(WHAT IS BEING ASKED):
Leaving every picture out, repeat all of the entries below exactly.

◆ ◆ ◆ ◆ ◆ ◆ ◆

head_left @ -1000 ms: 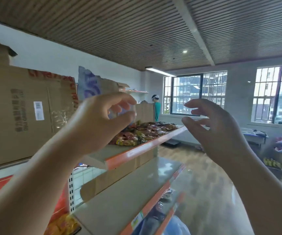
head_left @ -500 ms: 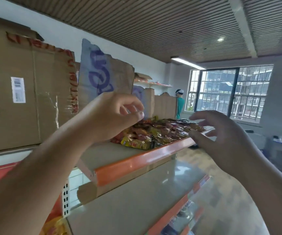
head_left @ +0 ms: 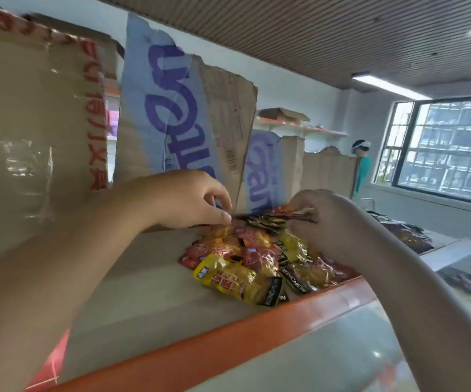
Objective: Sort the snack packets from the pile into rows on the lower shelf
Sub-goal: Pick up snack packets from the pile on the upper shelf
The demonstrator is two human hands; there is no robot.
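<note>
Snack packets (head_left: 257, 258) lie in a loose pile of red, yellow and dark wrappers on the upper shelf (head_left: 149, 284), right of its middle and close to its orange front edge (head_left: 228, 343). A yellow packet (head_left: 228, 275) sits nearest, at the left front of the pile.

At the far side of the pile a thin stack of dark packets (head_left: 274, 217) is lifted above the rest and held almost level between the two hands. The right hand (head_left: 333, 222) has its fingers (head_left: 303, 198) curled in, pinching the right end of that stack. The left hand (head_left: 183, 199) reaches in from the left with its fingers bent and its thumb (head_left: 223, 216) touching the stack's left end; whether it truly grips there I cannot tell.

The lower shelf (head_left: 341, 355) shows as a pale glossy surface below the orange edge, at the near right. Behind the pile stand tall cardboard boxes (head_left: 30, 123), one printed with blue and purple lettering (head_left: 177, 108). More dark wrappers (head_left: 404, 234) lie farther right along the upper shelf. At the far end of the room a person (head_left: 364, 171) in a teal top stands beside a large window (head_left: 443, 148).
</note>
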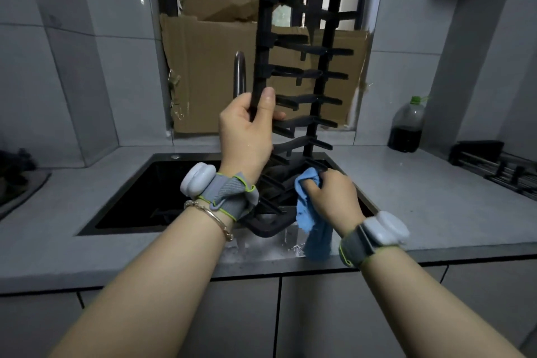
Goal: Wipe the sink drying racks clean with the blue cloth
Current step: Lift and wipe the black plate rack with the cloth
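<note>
Over the sink (122, 212), left hand (247, 136) is gripping the black drying rack (293, 73) upright w/ its rungs exposed while right hand (331, 197), clutching the blue cloth (308, 212), is wiping a lower rung.

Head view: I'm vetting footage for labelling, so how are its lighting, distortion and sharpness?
Head view: dim, cool light; the drying rack is a near-black silhouette against the brown cardboard; the sink interior is almost black; the wide-angle lens bends the counter edge; overall soft, yet the blue cloth stands out clearly.
</note>
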### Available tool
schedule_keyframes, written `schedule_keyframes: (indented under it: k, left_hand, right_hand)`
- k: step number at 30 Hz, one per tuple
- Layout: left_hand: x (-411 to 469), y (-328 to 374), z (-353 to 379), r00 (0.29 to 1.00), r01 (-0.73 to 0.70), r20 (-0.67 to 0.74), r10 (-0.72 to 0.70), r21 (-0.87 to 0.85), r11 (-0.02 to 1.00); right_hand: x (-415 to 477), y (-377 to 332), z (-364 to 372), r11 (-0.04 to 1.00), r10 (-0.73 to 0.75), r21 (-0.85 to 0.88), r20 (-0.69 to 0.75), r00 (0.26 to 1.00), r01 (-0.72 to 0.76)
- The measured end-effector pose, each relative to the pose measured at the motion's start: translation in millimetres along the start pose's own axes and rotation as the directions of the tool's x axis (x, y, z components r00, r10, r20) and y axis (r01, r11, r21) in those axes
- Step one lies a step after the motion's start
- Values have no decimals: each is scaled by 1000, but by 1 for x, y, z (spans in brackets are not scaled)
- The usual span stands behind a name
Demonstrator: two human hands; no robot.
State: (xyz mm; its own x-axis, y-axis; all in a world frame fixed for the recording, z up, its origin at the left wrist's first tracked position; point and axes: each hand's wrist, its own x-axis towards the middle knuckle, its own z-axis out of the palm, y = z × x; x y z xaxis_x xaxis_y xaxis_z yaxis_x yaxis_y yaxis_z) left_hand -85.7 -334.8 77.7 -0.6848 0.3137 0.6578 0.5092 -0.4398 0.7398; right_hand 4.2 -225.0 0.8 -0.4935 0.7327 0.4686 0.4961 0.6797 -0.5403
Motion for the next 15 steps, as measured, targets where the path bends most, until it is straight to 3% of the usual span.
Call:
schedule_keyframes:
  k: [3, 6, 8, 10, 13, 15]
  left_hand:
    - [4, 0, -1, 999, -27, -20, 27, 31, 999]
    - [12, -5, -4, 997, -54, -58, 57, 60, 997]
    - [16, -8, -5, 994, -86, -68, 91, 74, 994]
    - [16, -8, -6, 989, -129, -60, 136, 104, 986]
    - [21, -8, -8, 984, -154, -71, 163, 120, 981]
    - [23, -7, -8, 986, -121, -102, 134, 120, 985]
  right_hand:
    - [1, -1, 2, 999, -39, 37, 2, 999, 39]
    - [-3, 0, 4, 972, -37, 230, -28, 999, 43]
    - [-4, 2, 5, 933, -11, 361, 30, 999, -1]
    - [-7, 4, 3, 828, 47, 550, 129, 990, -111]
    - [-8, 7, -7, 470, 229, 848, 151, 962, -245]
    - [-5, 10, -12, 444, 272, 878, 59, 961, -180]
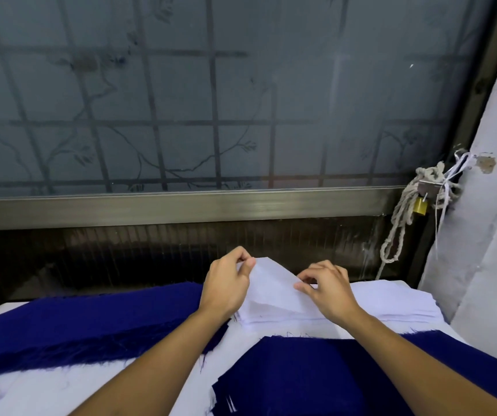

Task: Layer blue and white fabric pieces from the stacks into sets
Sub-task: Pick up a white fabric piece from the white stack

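Past the blue piece [316,376] lying flat nearest the person, the left hand [226,283] and right hand [328,289] each pinch the top white piece [271,286], its far-left corner raised off the white stack [391,304], its long axis running left to right between the two grips.

The top white piece [271,283] is lifted, tilted, off the white stack [391,300] at 3 o'clock. A frayed blue stack [76,322] lies at 9 o'clock, with flat blue pieces [301,376] at 6.
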A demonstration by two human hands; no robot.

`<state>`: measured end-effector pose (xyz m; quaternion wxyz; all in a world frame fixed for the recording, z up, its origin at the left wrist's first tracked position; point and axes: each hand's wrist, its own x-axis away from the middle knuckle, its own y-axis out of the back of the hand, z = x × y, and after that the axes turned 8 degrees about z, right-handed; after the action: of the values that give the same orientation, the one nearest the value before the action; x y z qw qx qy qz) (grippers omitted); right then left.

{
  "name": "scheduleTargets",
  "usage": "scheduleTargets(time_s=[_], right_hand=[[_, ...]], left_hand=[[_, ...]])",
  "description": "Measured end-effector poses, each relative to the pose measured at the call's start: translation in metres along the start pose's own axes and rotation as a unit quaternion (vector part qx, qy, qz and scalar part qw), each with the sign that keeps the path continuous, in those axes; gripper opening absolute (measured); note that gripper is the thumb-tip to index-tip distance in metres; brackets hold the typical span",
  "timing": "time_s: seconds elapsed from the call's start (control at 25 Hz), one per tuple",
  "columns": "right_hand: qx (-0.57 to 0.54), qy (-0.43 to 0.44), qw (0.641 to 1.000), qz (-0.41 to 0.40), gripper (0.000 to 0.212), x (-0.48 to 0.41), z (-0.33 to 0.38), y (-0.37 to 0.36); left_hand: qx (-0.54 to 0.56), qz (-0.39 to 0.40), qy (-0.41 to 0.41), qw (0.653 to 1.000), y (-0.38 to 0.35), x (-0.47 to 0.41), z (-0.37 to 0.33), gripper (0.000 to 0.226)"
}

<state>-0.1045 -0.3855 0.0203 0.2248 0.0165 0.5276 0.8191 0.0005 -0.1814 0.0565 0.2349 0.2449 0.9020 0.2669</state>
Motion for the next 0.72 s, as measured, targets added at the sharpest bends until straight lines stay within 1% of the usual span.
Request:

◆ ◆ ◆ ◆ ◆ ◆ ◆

(SOLUTION FOR THIS EXERCISE):
head_left @ -1000 ms: 
head_left @ -500 ms: 
head_left @ +0 ms: 
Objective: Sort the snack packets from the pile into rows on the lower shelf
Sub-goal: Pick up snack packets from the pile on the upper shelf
The demonstrator is two human hands; there is no robot.
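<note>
Snack packets (head_left: 257, 258) lie in a loose pile of red, yellow and dark wrappers on the upper shelf (head_left: 149, 284), right of its middle and close to its orange front edge (head_left: 228, 343). A yellow packet (head_left: 228, 275) sits nearest, at the left front of the pile.

At the far side of the pile a thin stack of dark packets (head_left: 274, 217) is lifted above the rest and held almost level between the two hands. The right hand (head_left: 333, 222) has its fingers (head_left: 303, 198) curled in, pinching the right end of that stack. The left hand (head_left: 183, 199) reaches in from the left with its fingers bent and its thumb (head_left: 223, 216) touching the stack's left end; whether it truly grips there I cannot tell.

The lower shelf (head_left: 341, 355) shows as a pale glossy surface below the orange edge, at the near right. Behind the pile stand tall cardboard boxes (head_left: 30, 123), one printed with blue and purple lettering (head_left: 177, 108). More dark wrappers (head_left: 404, 234) lie farther right along the upper shelf. At the far end of the room a person (head_left: 364, 171) in a teal top stands beside a large window (head_left: 443, 148).
</note>
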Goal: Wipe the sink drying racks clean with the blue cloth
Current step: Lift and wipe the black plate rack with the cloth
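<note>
Over the sink (122, 212), left hand (247, 136) is gripping the black drying rack (293, 73) upright w/ its rungs exposed while right hand (331, 197), clutching the blue cloth (308, 212), is wiping a lower rung.

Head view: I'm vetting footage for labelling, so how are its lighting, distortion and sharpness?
Head view: dim, cool light; the drying rack is a near-black silhouette against the brown cardboard; the sink interior is almost black; the wide-angle lens bends the counter edge; overall soft, yet the blue cloth stands out clearly.
</note>
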### Available tool
schedule_keyframes, written `schedule_keyframes: (indented under it: k, left_hand, right_hand)`
- k: step number at 30 Hz, one per tuple
- Layout: left_hand: x (-411 to 469), y (-328 to 374), z (-353 to 379), r00 (0.29 to 1.00), r01 (-0.73 to 0.70), r20 (-0.67 to 0.74), r10 (-0.72 to 0.70), r21 (-0.87 to 0.85), r11 (-0.02 to 1.00); right_hand: x (-415 to 477), y (-377 to 332), z (-364 to 372), r11 (-0.04 to 1.00), r10 (-0.73 to 0.75), r21 (-0.85 to 0.88), r20 (-0.69 to 0.75), r00 (0.26 to 1.00), r01 (-0.72 to 0.76)
- The measured end-effector pose, each relative to the pose measured at the motion's start: translation in millimetres along the start pose's own axes and rotation as the directions of the tool's x axis (x, y, z components r00, r10, r20) and y axis (r01, r11, r21) in those axes
- Step one lies a step after the motion's start
- Values have no decimals: each is scaled by 1000, but by 1 for x, y, z (spans in brackets are not scaled)
- The usual span stands behind a name
Demonstrator: two human hands; no robot.
State: (xyz mm; its own x-axis, y-axis; all in a world frame fixed for the recording, z up, its origin at the left wrist's first tracked position; point and axes: each hand's wrist, its own x-axis towards the middle knuckle, its own z-axis out of the palm, y = z × x; x y z xaxis_x xaxis_y xaxis_z yaxis_x yaxis_y yaxis_z) left_hand -85.7 -334.8 77.7 -0.6848 0.3137 0.6578 0.5092 -0.4398 0.7398; right_hand 4.2 -225.0 0.8 -0.4935 0.7327 0.4686 0.4961 0.6797 -0.5403
Motion for the next 15 steps, as measured, targets where the path bends most, until it is straight to 3% of the usual span.
Call:
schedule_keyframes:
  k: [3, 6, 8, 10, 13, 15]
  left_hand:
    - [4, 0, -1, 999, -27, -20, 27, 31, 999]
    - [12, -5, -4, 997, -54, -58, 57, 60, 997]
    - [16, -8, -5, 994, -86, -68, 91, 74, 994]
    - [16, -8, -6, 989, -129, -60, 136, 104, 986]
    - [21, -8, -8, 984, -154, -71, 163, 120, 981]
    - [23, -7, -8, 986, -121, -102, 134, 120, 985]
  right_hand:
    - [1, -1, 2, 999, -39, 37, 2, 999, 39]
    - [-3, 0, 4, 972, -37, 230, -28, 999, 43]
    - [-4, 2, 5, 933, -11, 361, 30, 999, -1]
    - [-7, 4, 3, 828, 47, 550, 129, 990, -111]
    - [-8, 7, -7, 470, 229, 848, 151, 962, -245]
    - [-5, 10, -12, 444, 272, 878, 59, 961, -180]

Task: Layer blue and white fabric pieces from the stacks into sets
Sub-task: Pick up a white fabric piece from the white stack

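Past the blue piece [316,376] lying flat nearest the person, the left hand [226,283] and right hand [328,289] each pinch the top white piece [271,286], its far-left corner raised off the white stack [391,304], its long axis running left to right between the two grips.

The top white piece [271,283] is lifted, tilted, off the white stack [391,300] at 3 o'clock. A frayed blue stack [76,322] lies at 9 o'clock, with flat blue pieces [301,376] at 6.
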A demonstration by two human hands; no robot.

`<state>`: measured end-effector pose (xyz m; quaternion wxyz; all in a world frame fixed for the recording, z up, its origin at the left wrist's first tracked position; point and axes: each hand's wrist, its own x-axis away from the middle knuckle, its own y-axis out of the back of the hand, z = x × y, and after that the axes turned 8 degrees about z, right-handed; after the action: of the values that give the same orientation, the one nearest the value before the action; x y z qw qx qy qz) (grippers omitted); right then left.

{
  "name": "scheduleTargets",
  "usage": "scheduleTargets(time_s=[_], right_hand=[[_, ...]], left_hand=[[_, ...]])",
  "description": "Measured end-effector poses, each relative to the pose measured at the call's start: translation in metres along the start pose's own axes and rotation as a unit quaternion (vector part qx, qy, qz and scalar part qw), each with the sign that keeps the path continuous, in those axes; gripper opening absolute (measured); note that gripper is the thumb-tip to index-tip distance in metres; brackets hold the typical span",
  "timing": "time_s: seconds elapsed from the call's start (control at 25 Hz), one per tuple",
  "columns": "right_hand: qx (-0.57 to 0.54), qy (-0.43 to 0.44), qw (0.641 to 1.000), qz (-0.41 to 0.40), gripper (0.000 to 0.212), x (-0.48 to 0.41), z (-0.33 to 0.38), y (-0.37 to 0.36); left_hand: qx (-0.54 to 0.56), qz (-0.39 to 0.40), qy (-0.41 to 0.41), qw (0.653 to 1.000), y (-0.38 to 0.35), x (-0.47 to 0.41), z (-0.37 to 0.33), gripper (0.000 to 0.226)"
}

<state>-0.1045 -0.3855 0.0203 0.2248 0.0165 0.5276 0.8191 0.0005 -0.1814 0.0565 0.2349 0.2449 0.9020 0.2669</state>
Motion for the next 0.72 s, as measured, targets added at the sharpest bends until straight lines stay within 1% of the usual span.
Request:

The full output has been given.